Task requirements — Each line of the material below needs to be returned exactly as written.

-.-.-

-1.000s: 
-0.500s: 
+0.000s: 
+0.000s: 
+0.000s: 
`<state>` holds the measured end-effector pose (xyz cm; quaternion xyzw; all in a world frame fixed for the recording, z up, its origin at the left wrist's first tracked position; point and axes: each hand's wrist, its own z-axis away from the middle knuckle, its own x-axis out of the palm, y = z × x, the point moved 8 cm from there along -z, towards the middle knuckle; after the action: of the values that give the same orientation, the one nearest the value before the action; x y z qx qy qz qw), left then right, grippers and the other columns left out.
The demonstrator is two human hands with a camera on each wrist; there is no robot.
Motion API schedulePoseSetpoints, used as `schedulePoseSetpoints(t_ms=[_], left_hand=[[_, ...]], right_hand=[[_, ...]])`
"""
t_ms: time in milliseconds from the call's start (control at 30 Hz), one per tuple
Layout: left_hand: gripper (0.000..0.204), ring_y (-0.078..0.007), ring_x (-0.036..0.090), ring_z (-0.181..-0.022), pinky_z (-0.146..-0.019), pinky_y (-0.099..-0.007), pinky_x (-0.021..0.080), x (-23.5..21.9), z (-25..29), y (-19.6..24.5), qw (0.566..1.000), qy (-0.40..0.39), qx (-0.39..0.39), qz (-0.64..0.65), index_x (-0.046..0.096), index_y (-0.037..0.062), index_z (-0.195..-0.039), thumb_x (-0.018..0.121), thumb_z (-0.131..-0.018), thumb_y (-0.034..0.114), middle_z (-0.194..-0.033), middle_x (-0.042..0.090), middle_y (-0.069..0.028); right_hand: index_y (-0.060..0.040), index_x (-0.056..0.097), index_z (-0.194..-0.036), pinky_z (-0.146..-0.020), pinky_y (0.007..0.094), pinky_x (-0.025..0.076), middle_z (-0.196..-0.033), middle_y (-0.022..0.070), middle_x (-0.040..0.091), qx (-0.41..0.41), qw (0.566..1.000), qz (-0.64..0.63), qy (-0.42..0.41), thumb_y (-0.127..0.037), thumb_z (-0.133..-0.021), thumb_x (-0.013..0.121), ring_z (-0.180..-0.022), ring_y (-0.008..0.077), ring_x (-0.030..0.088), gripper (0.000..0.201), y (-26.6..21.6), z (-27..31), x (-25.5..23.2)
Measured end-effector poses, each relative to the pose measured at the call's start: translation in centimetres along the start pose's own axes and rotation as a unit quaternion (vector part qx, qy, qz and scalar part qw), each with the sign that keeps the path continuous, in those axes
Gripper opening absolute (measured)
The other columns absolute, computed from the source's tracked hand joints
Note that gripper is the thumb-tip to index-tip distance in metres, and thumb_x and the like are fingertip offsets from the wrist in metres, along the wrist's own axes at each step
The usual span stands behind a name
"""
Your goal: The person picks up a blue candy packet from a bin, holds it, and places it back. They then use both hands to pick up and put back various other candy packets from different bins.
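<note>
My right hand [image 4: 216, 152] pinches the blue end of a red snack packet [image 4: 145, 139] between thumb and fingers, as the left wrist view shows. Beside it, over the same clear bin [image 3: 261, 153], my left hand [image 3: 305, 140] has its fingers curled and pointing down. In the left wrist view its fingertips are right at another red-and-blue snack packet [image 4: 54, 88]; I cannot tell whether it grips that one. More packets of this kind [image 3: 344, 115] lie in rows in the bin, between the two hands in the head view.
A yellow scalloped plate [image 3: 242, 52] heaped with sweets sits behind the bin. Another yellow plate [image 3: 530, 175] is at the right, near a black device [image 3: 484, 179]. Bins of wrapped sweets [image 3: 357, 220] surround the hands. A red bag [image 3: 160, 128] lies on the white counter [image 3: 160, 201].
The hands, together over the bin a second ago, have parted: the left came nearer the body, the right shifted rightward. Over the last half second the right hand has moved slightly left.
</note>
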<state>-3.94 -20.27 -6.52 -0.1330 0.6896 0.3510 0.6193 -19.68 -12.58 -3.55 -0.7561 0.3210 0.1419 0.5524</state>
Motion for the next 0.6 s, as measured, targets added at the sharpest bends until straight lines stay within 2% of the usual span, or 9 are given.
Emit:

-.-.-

Solution below —
-1.000s: 
-0.500s: 
+0.000s: 
+0.000s: 
+0.000s: 
`<state>` holds the measured end-effector pose (xyz cm; quaternion xyzw; all in a world frame fixed for the recording, z up, its origin at the left wrist's first tracked position; point and axes: each hand's wrist, its own z-axis away from the middle knuckle, its own x-axis out of the palm, y = z × x, the point moved 8 cm from there along -z, towards the middle knuckle; after the action: of the values that give the same orientation, the one nearest the value before the action; x y z qx qy qz qw), left then right, grippers and the other columns left out.
The demonstrator is two human hands with a camera on each wrist; there is no robot.
Motion API schedulePoseSetpoints, used as `schedulePoseSetpoints(t_ms=[_], left_hand=[[_, ...]], right_hand=[[_, ...]])`
"""
t_ms: time in milliseconds from the call's start (control at 30 Hz), one per tuple
Layout: left_hand: gripper (0.000..0.204), ring_y (-0.078..0.007), ring_x (-0.036..0.090), ring_z (-0.181..-0.022), pinky_z (-0.146..-0.019), pinky_y (-0.099..-0.007), pinky_x (-0.021..0.080), x (-23.5..21.9), z (-25..29), y (-19.6..24.5), qw (0.566..1.000), qy (-0.40..0.39), qx (-0.39..0.39), qz (-0.64..0.65), index_x (-0.046..0.096), index_y (-0.037..0.062), index_z (-0.195..-0.039), thumb_x (-0.018..0.121), thumb_z (-0.131..-0.018), thumb_y (-0.034..0.114), middle_z (-0.194..-0.033), middle_x (-0.042..0.090), middle_y (-0.069..0.028); right_hand: index_y (-0.060..0.040), index_x (-0.056..0.097), index_z (-0.194..-0.036), pinky_z (-0.146..-0.020), pinky_y (0.007..0.094), pinky_x (-0.025..0.076), middle_z (-0.196..-0.033), middle_y (-0.022..0.070), middle_x (-0.040..0.091), qx (-0.41..0.41), qw (0.566..1.000), qz (-0.64..0.63), qy (-0.42..0.41), thumb_y (-0.127..0.037), thumb_z (-0.133..-0.021), thumb_x (-0.013..0.121), ring_z (-0.180..-0.022), ring_y (-0.008..0.077), ring_x (-0.030..0.088), gripper (0.000..0.201), y (-26.6..21.6), z (-27..31), x (-25.5..23.2)
Measured end-effector poses, each relative to the pose measured at the call's start: translation in centimetres along the start pose's own axes and rotation as a unit quaternion (vector part qx, qy, qz and scalar part qw), each with the sign that keeps the path continuous, in those axes
Gripper opening absolute (measured)
The other columns absolute, computed from the source's tracked hand joints
Note that gripper is the thumb-tip to index-tip distance in metres, and thumb_x and the like are fingertip offsets from the wrist in metres, along the wrist's own axes at each step
The usual span stands behind a name
"""
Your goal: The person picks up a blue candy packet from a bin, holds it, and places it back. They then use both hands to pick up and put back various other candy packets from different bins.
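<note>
My right hand [image 4: 216, 152] pinches the blue end of a red snack packet [image 4: 145, 139] between thumb and fingers, as the left wrist view shows. Beside it, over the same clear bin [image 3: 261, 153], my left hand [image 3: 305, 140] has its fingers curled and pointing down. In the left wrist view its fingertips are right at another red-and-blue snack packet [image 4: 54, 88]; I cannot tell whether it grips that one. More packets of this kind [image 3: 344, 115] lie in rows in the bin, between the two hands in the head view.
A yellow scalloped plate [image 3: 242, 52] heaped with sweets sits behind the bin. Another yellow plate [image 3: 530, 175] is at the right, near a black device [image 3: 484, 179]. Bins of wrapped sweets [image 3: 357, 220] surround the hands. A red bag [image 3: 160, 128] lies on the white counter [image 3: 160, 201].
The hands, together over the bin a second ago, have parted: the left came nearer the body, the right shifted rightward. Over the last half second the right hand has moved slightly left.
</note>
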<state>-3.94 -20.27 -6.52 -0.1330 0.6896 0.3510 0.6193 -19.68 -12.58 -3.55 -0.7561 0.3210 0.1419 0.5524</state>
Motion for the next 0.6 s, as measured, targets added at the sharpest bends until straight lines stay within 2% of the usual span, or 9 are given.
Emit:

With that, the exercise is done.